→ Task goal
Give the number of lines in the records below that include "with", and nothing more.

Collected data:
··········

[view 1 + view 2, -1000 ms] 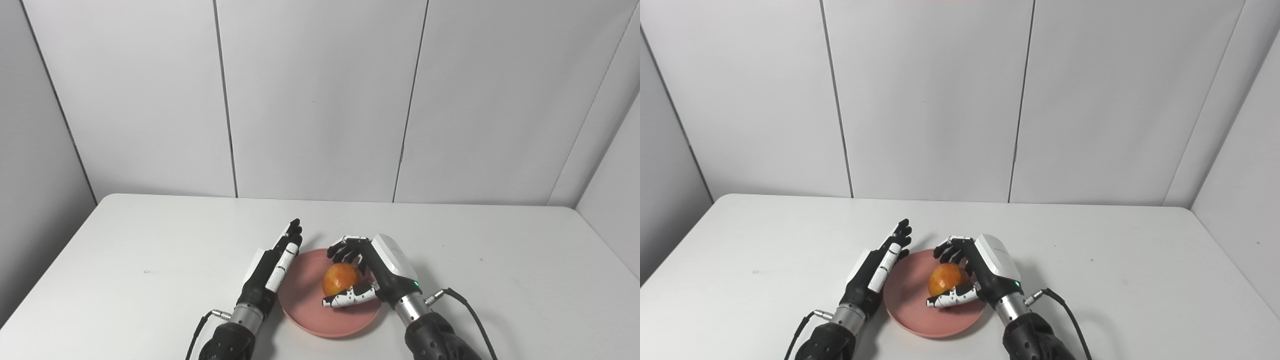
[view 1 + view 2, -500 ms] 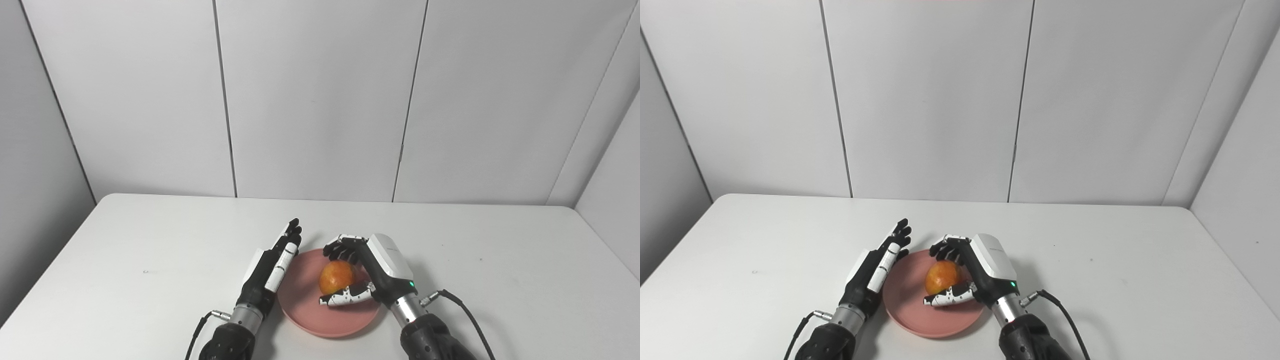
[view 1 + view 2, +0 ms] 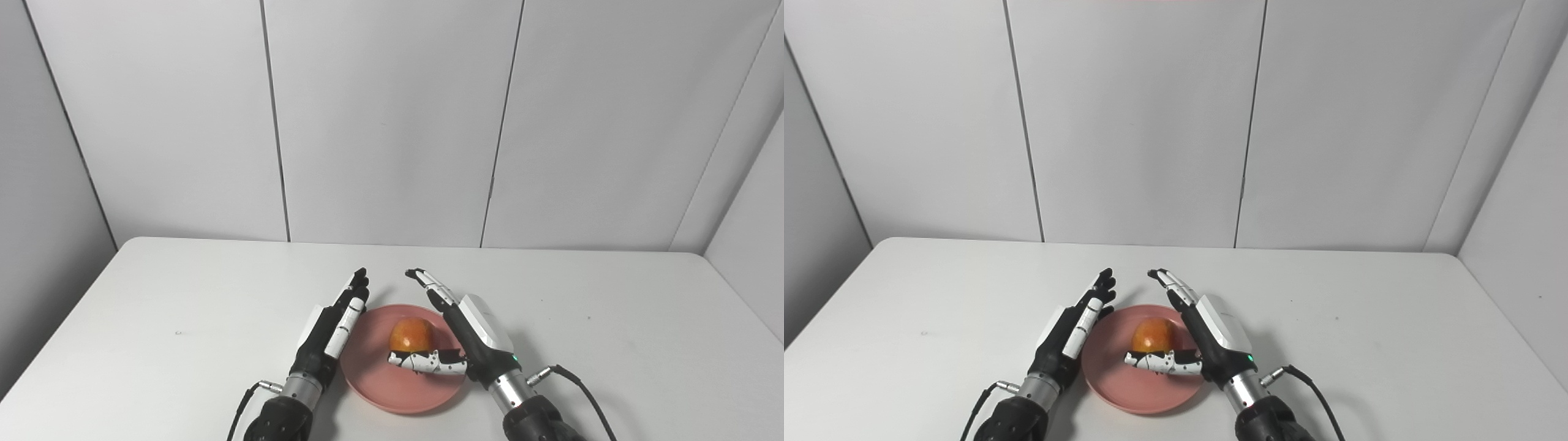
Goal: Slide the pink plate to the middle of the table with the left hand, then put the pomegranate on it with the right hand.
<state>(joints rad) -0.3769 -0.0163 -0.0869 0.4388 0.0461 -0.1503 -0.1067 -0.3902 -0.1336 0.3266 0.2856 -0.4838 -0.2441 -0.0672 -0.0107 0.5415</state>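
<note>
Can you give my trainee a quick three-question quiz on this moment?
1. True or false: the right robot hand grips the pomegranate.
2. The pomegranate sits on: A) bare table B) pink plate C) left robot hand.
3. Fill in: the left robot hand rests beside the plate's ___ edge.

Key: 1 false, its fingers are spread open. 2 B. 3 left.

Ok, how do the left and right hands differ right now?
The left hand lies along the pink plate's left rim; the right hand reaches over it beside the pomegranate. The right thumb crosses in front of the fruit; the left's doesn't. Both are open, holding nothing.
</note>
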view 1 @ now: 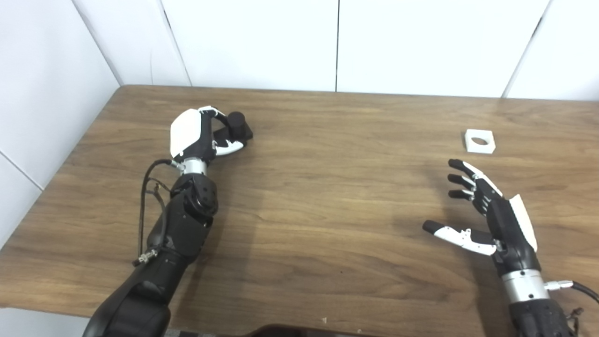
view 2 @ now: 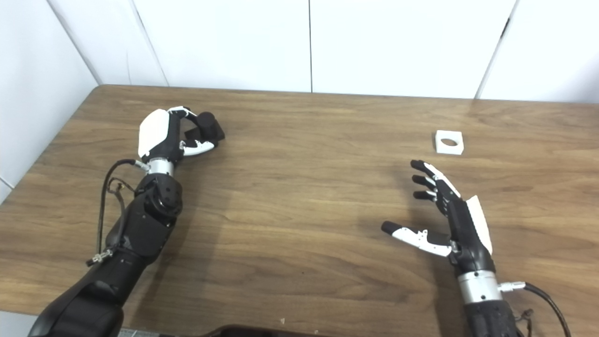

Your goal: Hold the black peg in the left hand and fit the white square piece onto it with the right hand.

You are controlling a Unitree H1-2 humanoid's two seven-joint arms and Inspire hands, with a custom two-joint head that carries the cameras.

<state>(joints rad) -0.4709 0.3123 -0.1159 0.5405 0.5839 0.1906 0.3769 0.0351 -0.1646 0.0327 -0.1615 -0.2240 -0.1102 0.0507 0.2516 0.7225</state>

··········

→ Written response
3